**Brief**
Would you please retype, exactly, the lines of the listing below between the line with "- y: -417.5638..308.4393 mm" and the line with "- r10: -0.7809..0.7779", inclusive?

**Data below**
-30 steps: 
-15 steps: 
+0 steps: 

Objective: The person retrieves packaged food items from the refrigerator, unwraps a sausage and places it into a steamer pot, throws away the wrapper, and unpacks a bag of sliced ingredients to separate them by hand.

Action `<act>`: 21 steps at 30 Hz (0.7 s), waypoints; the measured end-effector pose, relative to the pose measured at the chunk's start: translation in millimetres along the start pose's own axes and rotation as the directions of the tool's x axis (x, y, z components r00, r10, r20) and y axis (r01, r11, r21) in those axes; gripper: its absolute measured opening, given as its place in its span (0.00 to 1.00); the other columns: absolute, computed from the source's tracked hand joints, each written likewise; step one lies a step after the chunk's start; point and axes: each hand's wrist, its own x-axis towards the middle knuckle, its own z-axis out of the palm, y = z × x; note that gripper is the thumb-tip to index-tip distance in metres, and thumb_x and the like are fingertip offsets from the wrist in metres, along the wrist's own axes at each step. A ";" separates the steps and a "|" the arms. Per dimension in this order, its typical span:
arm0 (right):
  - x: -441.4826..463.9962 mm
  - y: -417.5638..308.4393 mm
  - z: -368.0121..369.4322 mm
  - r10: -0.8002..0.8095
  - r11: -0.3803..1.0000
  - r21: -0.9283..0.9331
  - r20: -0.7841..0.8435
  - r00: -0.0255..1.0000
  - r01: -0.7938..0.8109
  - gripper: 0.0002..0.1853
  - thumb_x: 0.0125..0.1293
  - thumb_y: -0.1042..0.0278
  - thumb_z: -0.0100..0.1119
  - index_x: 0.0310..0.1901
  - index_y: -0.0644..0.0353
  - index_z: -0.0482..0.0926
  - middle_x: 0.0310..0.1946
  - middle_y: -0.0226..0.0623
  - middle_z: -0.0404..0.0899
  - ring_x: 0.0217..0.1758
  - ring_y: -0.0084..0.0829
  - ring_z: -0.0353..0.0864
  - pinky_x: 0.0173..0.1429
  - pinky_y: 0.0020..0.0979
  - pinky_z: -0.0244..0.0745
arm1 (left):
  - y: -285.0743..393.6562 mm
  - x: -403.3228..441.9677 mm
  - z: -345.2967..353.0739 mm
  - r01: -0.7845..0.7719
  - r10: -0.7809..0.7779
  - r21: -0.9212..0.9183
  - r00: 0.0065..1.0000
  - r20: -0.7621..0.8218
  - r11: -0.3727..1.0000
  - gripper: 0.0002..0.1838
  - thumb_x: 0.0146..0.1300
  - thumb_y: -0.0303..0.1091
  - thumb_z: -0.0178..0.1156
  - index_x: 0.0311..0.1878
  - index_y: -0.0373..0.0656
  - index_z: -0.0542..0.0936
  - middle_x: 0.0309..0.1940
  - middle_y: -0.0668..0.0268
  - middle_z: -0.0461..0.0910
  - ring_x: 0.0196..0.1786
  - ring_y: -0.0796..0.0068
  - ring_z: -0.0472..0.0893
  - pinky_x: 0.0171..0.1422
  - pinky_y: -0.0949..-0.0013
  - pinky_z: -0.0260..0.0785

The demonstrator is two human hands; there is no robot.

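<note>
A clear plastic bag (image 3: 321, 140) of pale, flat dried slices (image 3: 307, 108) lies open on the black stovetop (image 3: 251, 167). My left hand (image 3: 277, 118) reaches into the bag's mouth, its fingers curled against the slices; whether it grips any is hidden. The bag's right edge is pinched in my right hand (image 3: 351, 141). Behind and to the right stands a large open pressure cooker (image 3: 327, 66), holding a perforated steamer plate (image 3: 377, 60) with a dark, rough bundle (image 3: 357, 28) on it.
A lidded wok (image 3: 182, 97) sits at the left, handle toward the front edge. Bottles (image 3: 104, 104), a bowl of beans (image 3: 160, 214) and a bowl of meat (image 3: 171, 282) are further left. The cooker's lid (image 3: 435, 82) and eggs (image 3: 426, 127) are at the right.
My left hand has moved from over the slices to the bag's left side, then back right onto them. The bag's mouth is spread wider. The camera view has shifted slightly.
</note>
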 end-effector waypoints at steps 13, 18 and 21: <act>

**Written solution**
  - y: -417.5638..308.4393 mm
  - z: -368.0121..369.4322 mm
  - r10: -0.8002..0.8095
  - r11: -0.3803..1.0000
  - r21: -0.9283..0.9331
  - r20: -0.7841..0.8435
  - r00: -0.0255..1.0000
  - r01: -0.7938..0.8109
  - gripper: 0.0002..0.1853
  - thumb_x: 0.0125..0.1293
  - thumb_y: -0.1042..0.0278
  - thumb_z: -0.0100..0.1119
  - index_x: 0.0310..0.1901
  - index_y: -0.0644..0.0353
  - index_z: -0.0482..0.0926
  - middle_x: 0.0310..0.1946
  - middle_y: -0.0226..0.0623
  - middle_z: -0.0404..0.0899
  - ring_x: 0.0217..0.1758
  - ring_y: -0.0084..0.0829
  - ring_z: -0.0353..0.0864
  - pinky_x: 0.0173..0.1429
  - pinky_y: 0.0020..0.0979
  - pinky_z: -0.0244..0.0745
arm1 (left):
  - y: -285.0743..393.6562 mm
  - x: -403.3228..441.9677 mm
  - z: -345.2967..353.0739 mm
  - r01: -0.7845..0.7719
  - r10: -0.7809..0.7779

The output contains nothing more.